Why has BC Parks funding been frozen despite the government’s own research showing economic benefits?

I could write at length about my opinions of the challenges that BC Parks face under the current funding levels and the benefits that BC Parks provide to the province.

Instead, I am sharing a collection of statements from the BC Government that show that it makes economic sense to invest in BC Parks. The final link is to the BC Budget released on Feb 16th 2016, which shows that the government has chosen to freeze funding. I can not think of a way to reconcile the difference between what we know to be prudent and what we are actually doing.

Feb 13th 2016 — Study shows strong tourism growth in last decade

Tourism contributed $7.1 billion in GDP in 2014 to the provincial economy, for 4.5% growth over 2013. Tourism GDP grew more rapidly than that of the whole B.C. economy.

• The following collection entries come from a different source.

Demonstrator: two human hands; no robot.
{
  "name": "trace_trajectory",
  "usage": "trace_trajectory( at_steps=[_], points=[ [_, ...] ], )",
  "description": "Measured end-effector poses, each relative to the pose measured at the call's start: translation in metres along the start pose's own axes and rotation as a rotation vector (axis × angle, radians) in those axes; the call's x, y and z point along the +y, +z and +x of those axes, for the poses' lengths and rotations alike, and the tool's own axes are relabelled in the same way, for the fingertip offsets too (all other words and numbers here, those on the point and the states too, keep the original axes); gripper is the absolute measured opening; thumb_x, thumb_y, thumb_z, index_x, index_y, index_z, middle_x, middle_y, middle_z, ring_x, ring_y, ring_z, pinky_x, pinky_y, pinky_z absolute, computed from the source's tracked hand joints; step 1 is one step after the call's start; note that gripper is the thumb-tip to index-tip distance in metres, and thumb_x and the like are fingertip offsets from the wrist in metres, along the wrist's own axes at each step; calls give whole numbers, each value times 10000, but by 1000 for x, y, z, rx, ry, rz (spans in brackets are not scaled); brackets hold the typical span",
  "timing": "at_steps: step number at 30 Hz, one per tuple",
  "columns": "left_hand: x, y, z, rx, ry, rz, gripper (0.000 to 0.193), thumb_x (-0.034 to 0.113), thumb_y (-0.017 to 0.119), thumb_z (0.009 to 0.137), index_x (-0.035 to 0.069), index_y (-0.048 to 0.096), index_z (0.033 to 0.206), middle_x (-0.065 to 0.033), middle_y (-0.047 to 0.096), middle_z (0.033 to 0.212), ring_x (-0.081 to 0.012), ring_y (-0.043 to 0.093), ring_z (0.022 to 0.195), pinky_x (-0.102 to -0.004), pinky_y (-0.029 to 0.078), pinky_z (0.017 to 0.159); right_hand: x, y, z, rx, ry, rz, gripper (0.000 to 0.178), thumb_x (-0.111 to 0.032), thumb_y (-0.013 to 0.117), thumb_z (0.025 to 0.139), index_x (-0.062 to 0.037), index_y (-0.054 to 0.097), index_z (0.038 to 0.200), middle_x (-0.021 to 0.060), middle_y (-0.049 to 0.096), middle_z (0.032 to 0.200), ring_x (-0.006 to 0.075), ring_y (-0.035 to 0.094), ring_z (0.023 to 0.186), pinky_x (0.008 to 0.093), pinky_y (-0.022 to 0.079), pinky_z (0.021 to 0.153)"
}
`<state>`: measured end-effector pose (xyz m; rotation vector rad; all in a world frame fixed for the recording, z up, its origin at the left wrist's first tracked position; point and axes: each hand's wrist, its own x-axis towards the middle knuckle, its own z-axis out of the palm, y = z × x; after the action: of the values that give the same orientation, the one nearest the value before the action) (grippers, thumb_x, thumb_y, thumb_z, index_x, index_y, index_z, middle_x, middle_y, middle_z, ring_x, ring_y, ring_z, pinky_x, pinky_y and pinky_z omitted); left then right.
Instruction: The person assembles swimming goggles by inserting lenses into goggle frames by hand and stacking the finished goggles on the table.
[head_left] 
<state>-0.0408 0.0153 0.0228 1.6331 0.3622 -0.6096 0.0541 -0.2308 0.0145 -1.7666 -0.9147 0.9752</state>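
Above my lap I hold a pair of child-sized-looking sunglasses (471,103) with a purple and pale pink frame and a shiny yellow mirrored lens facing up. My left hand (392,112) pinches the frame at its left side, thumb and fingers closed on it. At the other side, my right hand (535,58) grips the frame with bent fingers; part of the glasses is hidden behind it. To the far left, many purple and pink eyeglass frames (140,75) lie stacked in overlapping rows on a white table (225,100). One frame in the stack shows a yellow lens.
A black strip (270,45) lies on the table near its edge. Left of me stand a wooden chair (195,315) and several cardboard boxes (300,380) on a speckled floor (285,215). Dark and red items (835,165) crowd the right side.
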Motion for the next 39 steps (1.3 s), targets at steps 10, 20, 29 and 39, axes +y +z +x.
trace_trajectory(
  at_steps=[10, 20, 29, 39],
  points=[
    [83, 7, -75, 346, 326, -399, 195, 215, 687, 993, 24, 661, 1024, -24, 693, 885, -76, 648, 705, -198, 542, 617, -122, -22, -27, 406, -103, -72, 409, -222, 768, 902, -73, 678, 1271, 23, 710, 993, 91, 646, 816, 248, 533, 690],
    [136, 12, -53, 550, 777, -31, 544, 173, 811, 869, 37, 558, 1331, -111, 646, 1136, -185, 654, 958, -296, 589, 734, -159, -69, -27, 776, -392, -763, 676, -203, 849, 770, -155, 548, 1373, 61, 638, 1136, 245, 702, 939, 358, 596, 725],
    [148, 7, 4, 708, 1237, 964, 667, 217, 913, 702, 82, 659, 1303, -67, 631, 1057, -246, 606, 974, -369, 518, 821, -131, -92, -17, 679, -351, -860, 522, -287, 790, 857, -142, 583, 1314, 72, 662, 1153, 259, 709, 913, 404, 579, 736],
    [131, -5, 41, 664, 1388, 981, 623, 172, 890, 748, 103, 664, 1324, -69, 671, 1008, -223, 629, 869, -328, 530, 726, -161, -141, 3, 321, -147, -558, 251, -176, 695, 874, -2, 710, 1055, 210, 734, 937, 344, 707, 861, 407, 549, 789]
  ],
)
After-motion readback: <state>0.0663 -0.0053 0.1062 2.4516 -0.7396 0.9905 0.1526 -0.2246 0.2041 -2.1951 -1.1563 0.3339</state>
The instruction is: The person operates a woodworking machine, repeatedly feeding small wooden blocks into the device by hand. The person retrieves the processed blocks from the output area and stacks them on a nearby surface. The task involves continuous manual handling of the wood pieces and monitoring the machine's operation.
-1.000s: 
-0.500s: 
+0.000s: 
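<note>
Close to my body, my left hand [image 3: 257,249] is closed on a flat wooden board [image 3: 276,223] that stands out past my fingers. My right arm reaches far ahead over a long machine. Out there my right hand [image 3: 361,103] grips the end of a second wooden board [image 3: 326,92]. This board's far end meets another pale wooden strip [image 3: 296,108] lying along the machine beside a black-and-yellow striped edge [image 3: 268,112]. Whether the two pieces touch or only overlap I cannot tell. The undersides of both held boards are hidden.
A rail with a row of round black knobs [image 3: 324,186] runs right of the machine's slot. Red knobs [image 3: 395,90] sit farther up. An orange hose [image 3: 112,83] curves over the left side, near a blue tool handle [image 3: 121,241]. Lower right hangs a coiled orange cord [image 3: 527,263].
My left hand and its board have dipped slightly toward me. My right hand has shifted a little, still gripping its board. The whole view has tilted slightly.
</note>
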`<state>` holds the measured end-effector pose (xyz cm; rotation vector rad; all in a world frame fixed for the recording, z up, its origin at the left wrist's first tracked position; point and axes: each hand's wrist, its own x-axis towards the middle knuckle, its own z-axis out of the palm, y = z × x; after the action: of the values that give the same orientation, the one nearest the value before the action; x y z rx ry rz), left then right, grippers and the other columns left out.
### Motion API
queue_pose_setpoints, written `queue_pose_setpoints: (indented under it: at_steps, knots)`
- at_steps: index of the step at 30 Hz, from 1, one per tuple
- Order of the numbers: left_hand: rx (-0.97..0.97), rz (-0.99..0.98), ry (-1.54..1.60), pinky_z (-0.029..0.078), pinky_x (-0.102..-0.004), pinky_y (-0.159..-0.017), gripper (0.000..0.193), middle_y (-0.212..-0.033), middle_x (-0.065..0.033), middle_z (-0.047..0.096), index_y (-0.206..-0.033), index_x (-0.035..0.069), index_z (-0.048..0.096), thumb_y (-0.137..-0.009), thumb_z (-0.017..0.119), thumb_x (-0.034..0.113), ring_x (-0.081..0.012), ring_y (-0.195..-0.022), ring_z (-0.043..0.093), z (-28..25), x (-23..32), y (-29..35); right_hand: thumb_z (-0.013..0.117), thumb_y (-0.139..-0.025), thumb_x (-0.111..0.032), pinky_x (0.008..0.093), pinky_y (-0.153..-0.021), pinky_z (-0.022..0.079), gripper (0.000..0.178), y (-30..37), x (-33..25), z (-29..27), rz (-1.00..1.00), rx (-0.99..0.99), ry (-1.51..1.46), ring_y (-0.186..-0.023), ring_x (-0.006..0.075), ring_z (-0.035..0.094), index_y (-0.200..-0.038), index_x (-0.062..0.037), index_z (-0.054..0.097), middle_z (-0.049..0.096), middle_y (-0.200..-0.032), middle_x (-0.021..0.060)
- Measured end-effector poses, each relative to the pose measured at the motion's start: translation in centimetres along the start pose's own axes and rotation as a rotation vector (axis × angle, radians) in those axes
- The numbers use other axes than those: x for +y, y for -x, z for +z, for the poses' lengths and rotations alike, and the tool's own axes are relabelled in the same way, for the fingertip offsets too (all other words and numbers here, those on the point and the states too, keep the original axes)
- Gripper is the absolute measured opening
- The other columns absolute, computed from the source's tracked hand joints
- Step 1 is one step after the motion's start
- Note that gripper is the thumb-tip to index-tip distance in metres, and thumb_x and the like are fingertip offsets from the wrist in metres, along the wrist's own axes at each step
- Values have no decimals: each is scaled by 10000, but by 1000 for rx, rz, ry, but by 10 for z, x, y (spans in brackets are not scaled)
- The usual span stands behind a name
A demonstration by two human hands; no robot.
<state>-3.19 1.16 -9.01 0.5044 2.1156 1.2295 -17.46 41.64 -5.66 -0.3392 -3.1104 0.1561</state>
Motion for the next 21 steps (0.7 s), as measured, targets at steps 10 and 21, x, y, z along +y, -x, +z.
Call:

Report on the Budget 2016 Consultations — Select Standing Committee on Finance and Government Services

The Committee agreed with the need for increased funding for BC Parks, recognizing the potential for this sector to increase revenue and attract tourism along with its associated longer term socio-economic benefits for the province. Recommendations were made to boost investment for this sector, including the allocation of additional funds to be invested into the management and maintenance of the province’s protected areas. A specific consideration that the Committee endorsed was the need to provide additional park rangers to ensure the responsible stewardship of our provincial parks.

Gaining the Edge: 2015–2018 BRITISH COLUMBIA’S TOURISM STRATEGY

Visitors often travel to B.C. to experience nature in a way unavailable to them in their home country. B.C.’s parks system, for example, is one of the largest and most significant in the world and a key attraction for both citizens and tourists. BC Parks attendance increased to 21.35 million visits, the fourth consecutive annual increase.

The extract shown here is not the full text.